◆ YOUR TASK ◆
Repeat every line of the data exactly; the pictures stay out.

◆ GIVEN MATERIAL ◆

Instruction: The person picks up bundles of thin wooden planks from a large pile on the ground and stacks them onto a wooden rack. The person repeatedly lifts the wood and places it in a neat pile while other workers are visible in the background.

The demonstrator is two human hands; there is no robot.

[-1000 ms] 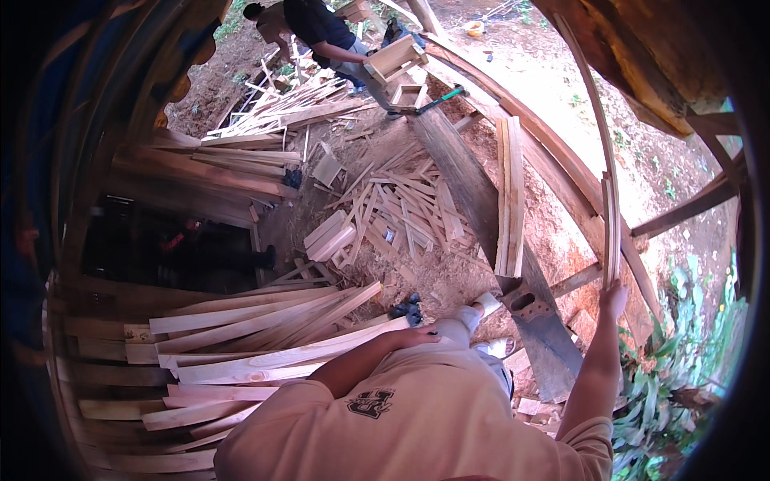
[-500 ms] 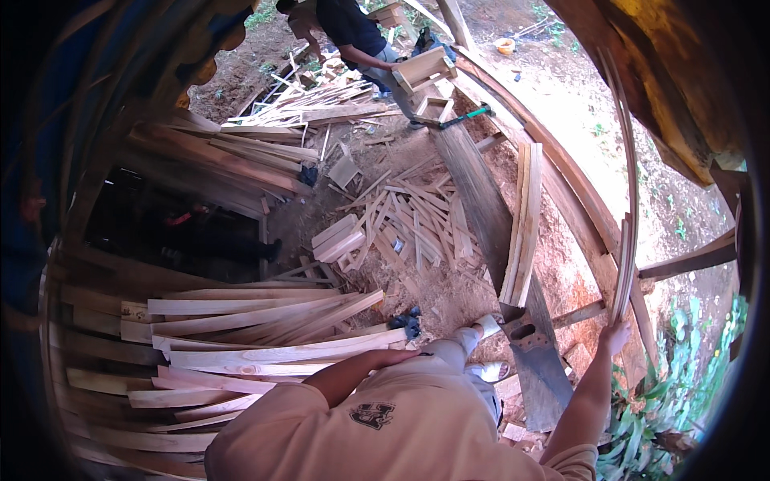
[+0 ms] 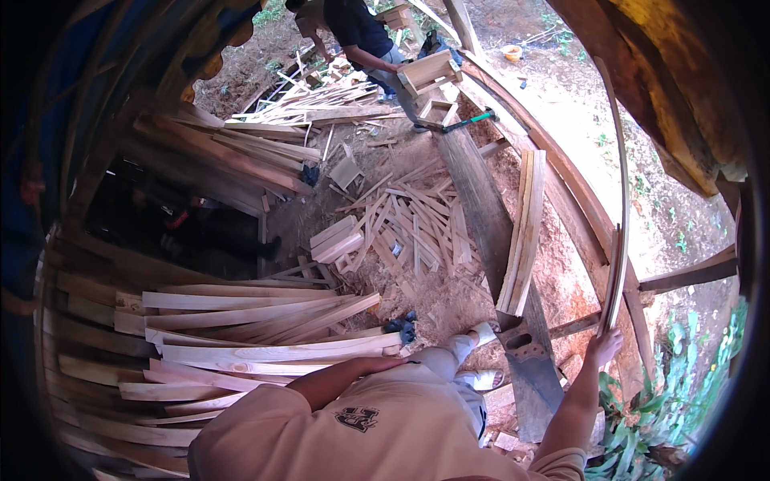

◆ TASK OUTPUT ◆
Instruction: The person picks up bundles of thin wooden planks from a large pile on the ground and stacks them onto a wooden rack. The person repeatedly lifts the wood and places it in a neat pile while other workers are visible in the background.

The demonstrator is two human hands; there is no robot.

[-1000 ms] 
[-500 ms] 
[+0 ms] 

This response is now finished.